--- Problem requirements ---
Leave out all pictures while repeating the records exactly and completely.

..............................

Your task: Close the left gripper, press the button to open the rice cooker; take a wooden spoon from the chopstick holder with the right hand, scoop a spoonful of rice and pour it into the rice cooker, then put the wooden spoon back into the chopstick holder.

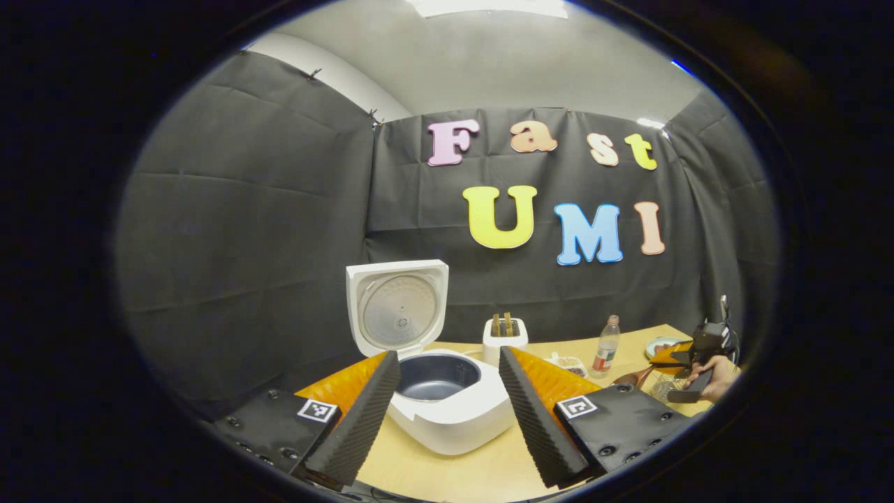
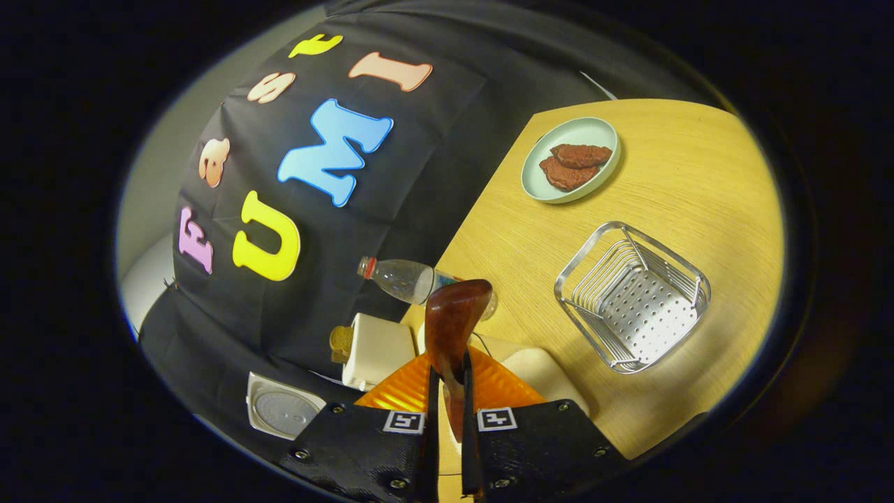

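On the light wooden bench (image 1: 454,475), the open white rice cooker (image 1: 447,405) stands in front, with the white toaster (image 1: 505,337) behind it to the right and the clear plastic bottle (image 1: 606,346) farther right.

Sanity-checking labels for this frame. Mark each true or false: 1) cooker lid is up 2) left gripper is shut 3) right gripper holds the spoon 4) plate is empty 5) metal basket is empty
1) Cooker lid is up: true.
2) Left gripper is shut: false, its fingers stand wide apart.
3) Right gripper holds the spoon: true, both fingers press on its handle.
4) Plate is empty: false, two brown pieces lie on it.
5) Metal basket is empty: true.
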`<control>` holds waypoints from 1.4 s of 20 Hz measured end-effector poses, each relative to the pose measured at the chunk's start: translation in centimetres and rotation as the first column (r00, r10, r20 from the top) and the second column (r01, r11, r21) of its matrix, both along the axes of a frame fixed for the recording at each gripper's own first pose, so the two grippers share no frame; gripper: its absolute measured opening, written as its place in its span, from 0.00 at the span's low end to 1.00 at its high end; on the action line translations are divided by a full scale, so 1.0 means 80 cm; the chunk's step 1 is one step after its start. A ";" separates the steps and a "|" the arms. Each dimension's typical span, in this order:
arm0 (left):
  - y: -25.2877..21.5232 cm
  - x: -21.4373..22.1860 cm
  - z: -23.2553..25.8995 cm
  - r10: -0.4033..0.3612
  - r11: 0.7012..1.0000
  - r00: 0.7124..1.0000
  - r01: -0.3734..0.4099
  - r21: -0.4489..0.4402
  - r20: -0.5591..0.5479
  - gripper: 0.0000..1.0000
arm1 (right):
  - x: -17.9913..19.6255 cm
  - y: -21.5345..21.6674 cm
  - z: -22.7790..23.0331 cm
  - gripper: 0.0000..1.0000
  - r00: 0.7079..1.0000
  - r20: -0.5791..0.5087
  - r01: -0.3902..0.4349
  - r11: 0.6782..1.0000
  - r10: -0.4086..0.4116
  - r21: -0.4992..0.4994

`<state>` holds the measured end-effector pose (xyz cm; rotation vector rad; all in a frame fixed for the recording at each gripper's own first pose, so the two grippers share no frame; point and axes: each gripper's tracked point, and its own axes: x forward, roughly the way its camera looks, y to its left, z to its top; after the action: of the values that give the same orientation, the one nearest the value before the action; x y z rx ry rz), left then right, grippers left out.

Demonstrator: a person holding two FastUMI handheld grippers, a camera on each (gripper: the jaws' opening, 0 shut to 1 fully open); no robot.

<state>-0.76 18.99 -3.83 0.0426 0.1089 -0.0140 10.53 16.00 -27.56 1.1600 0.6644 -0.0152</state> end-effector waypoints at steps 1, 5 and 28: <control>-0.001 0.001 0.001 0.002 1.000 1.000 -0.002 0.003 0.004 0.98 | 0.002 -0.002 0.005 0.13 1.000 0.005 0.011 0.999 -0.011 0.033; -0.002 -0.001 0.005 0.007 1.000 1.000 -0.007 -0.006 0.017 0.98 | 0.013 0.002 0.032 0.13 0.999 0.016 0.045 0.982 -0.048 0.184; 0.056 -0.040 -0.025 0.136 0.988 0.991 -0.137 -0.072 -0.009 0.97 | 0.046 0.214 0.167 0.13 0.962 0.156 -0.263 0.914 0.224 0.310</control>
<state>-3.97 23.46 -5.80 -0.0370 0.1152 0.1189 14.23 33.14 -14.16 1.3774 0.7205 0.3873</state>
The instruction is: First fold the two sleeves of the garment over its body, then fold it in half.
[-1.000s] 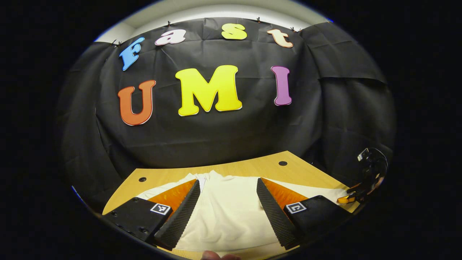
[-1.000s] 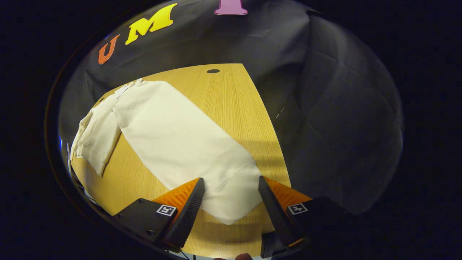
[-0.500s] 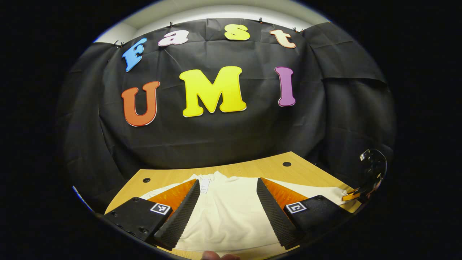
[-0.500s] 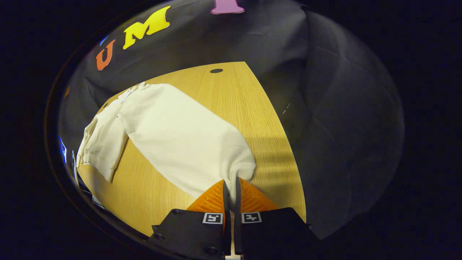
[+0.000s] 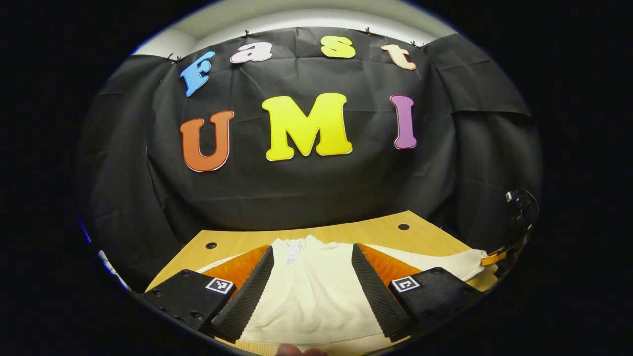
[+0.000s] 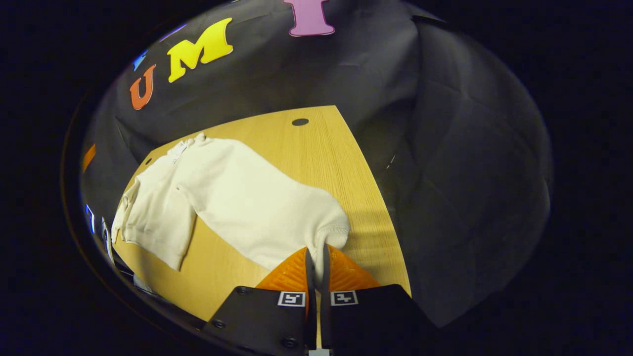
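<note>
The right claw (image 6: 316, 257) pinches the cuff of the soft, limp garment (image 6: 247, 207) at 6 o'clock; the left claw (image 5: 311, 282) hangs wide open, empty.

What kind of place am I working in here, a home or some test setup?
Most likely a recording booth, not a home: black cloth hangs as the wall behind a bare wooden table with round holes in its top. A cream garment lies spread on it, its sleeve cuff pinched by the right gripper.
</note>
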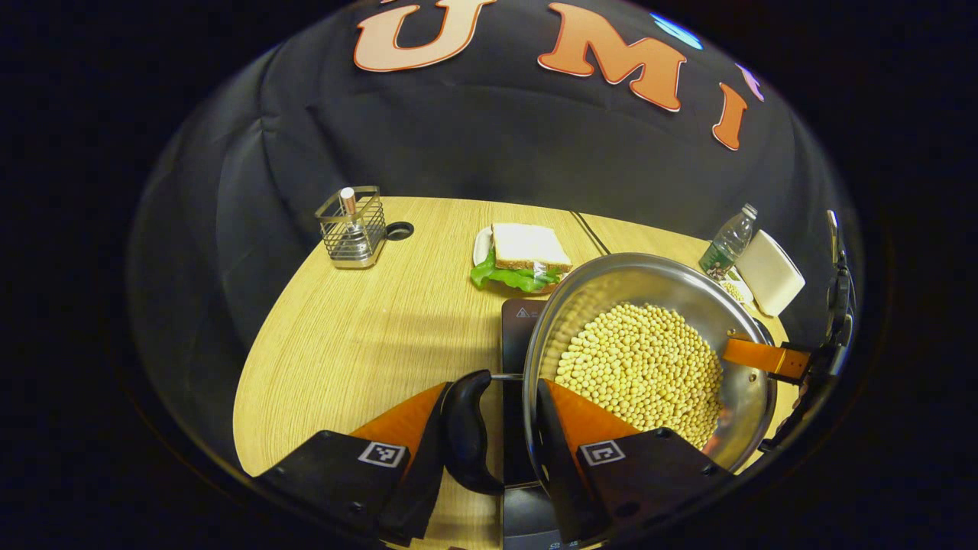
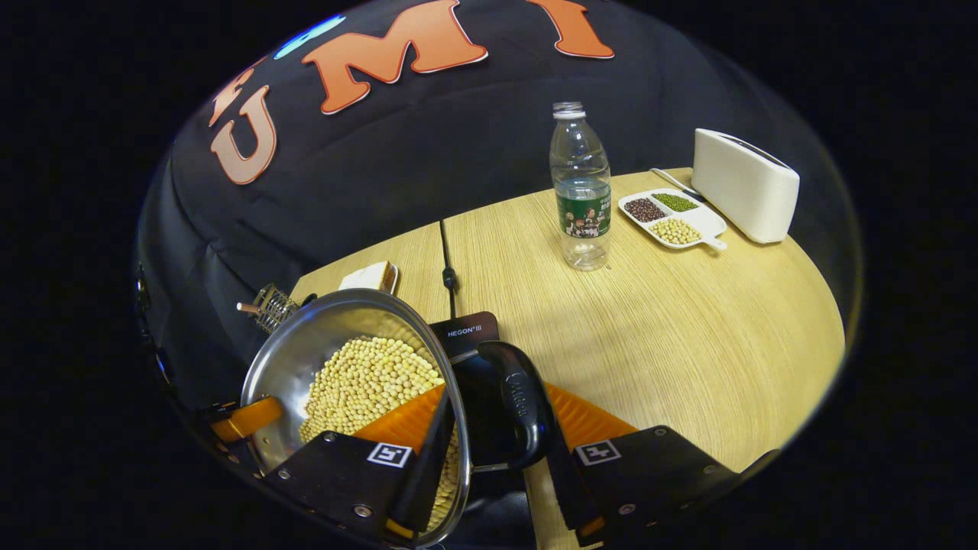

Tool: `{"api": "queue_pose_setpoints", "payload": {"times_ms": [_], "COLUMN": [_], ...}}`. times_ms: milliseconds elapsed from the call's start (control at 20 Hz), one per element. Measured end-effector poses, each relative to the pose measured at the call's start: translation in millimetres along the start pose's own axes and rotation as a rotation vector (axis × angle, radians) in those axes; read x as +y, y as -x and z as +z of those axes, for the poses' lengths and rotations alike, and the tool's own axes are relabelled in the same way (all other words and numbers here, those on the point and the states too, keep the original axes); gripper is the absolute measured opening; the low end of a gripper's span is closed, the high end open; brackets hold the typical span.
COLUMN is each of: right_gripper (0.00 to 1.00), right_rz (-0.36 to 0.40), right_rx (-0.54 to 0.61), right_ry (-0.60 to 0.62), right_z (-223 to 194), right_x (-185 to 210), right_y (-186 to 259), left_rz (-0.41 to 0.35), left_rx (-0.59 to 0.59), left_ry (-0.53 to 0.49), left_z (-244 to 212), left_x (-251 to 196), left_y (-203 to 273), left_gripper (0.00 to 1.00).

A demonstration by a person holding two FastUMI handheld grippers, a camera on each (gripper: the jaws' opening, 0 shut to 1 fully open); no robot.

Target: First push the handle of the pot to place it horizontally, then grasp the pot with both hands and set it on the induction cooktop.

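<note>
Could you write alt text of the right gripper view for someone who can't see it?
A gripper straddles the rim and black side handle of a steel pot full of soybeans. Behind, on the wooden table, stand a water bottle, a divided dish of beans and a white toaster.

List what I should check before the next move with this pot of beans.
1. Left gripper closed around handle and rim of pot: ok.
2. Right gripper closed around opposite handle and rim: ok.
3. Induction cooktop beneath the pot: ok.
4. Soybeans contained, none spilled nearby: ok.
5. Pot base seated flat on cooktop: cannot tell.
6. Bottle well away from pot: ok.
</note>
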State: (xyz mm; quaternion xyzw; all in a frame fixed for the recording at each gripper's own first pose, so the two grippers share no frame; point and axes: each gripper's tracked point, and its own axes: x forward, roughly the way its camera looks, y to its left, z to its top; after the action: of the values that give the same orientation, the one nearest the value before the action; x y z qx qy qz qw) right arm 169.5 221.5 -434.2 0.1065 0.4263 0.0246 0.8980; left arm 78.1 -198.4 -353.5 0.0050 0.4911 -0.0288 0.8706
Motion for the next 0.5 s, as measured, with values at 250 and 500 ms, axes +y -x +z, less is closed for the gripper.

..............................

--- Answer below ---
Your task: Close the left gripper, press the button to open the rice cooker; take a wooden spoon from the chopstick holder with the right hand, scoop a spoonful of rice and pour it into the rice cooker, then put the wooden spoon back into the chopstick holder.


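On the light wooden bench (image 1: 454,475), the open white rice cooker (image 1: 447,405) stands in front, with the white toaster (image 1: 505,337) behind it to the right and the clear plastic bottle (image 1: 606,346) farther right.

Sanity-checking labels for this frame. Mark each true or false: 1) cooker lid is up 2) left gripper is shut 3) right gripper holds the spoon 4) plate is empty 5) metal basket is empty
1) Cooker lid is up: true.
2) Left gripper is shut: false, its fingers stand wide apart.
3) Right gripper holds the spoon: true, both fingers press on its handle.
4) Plate is empty: false, two brown pieces lie on it.
5) Metal basket is empty: true.
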`<control>` holds waypoints from 1.4 s of 20 Hz measured end-effector poses, each relative to the pose measured at the chunk's start: translation in centimetres and rotation as the first column (r00, r10, r20 from the top) and the second column (r01, r11, r21) of its matrix, both along the axes of a frame fixed for the recording at each gripper's own first pose, so the two grippers share no frame; gripper: its absolute measured opening, written as its place in its span, from 0.00 at the span's low end to 1.00 at its high end; on the action line translations are divided by a full scale, so 1.0 means 80 cm; the chunk's step 1 is one step after its start. A ";" separates the steps and a "|" the arms. Each dimension's typical span, in this order:
arm0 (left):
  - y: -25.2877..21.5232 cm
  - x: -21.4373..22.1860 cm
  - z: -23.2553..25.8995 cm
  - r10: -0.4033..0.3612
  - r11: 0.7012..1.0000
  - r00: 0.7124..1.0000
  - r01: -0.3734..0.4099
  - r21: -0.4489..0.4402
  - r20: -0.5591..0.5479
  - gripper: 0.0000..1.0000
arm1 (right):
  - x: -17.9913..19.6255 cm
  - y: -21.5345..21.6674 cm
  - z: -22.7790..23.0331 cm
  - gripper: 0.0000..1.0000
  - r00: 0.7079..1.0000
  - r20: -0.5791..0.5087
  - r01: -0.3902..0.4349
  - r11: 0.6782..1.0000
  - r10: -0.4086..0.4116
  - r21: -0.4992..0.4994

`<state>` holds the measured end-effector pose (xyz cm; rotation vector rad; all in a frame fixed for the recording at each gripper's own first pose, so the two grippers share no frame; point and axes: each gripper's tracked point, and its own axes: x forward, roughly the way its camera looks, y to its left, z to its top; after the action: of the values that give the same orientation, the one nearest the value before the action; x y z rx ry rz), left then right, grippers left out.

Demonstrator: a person holding two FastUMI handheld grippers, a camera on each (gripper: the jaws' opening, 0 shut to 1 fully open); no robot.

<state>-0.76 18.99 -3.83 0.0426 0.1089 -0.0140 10.53 16.00 -27.56 1.1600 0.6644 -0.0152</state> end-effector waypoints at steps 1, 5 and 28: <control>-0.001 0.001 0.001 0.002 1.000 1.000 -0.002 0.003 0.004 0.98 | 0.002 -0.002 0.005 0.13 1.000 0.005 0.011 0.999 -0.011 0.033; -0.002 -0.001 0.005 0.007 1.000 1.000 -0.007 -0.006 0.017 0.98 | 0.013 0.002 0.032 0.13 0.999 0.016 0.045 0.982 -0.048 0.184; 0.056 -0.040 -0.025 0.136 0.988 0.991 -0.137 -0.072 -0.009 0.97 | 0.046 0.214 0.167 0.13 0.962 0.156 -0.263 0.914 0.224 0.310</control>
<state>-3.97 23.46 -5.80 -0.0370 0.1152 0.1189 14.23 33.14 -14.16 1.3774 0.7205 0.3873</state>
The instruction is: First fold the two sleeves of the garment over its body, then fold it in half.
[-1.000s] 
[-1.000s] 
[-0.500s] 
[-0.500s] 
[+0.000s] 
[+0.000s] 
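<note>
The right claw (image 6: 316, 257) pinches the cuff of the soft, limp garment (image 6: 247, 207) at 6 o'clock; the left claw (image 5: 311, 282) hangs wide open, empty.

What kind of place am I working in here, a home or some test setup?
Most likely a recording booth, not a home: black cloth hangs as the wall behind a bare wooden table with round holes in its top. A cream garment lies spread on it, its sleeve cuff pinched by the right gripper.
</note>
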
Tool: `{"api": "queue_pose_setpoints", "payload": {"times_ms": [_], "COLUMN": [_], ...}}`. times_ms: milliseconds elapsed from the call's start (control at 20 Hz), one per element. Measured end-effector poses, each relative to the pose measured at the call's start: translation in millimetres along the start pose's own axes and rotation as a rotation vector (axis × angle, radians) in those axes; read x as +y, y as -x and z as +z of those axes, for the poses' lengths and rotations alike, and the tool's own axes are relabelled in the same way (all other words and numbers here, those on the point and the states too, keep the original axes); gripper is the absolute measured opening; the low end of a gripper's span is closed, the high end open; brackets hold the typical span.
COLUMN is each of: right_gripper (0.00 to 1.00), right_rz (-0.36 to 0.40), right_rx (-0.54 to 0.61), right_ry (-0.60 to 0.62), right_z (-223 to 194), right_x (-185 to 210), right_y (-186 to 259), left_rz (-0.41 to 0.35), left_rx (-0.59 to 0.59), left_ry (-0.53 to 0.49), left_z (-244 to 212), left_x (-251 to 196), left_y (-203 to 273), left_gripper (0.00 to 1.00).

A demonstration by a person holding two FastUMI handheld grippers, a camera on each (gripper: the jaws' opening, 0 shut to 1 fully open); no robot.

Target: First push the handle of the pot to place it horizontally, then grasp the pot with both hands and set it on the induction cooktop.

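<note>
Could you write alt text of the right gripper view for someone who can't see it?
A gripper straddles the rim and black side handle of a steel pot full of soybeans. Behind, on the wooden table, stand a water bottle, a divided dish of beans and a white toaster.

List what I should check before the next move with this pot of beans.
1. Left gripper closed around handle and rim of pot: ok.
2. Right gripper closed around opposite handle and rim: ok.
3. Induction cooktop beneath the pot: ok.
4. Soybeans contained, none spilled nearby: ok.
5. Pot base seated flat on cooktop: cannot tell.
6. Bottle well away from pot: ok.
</note>
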State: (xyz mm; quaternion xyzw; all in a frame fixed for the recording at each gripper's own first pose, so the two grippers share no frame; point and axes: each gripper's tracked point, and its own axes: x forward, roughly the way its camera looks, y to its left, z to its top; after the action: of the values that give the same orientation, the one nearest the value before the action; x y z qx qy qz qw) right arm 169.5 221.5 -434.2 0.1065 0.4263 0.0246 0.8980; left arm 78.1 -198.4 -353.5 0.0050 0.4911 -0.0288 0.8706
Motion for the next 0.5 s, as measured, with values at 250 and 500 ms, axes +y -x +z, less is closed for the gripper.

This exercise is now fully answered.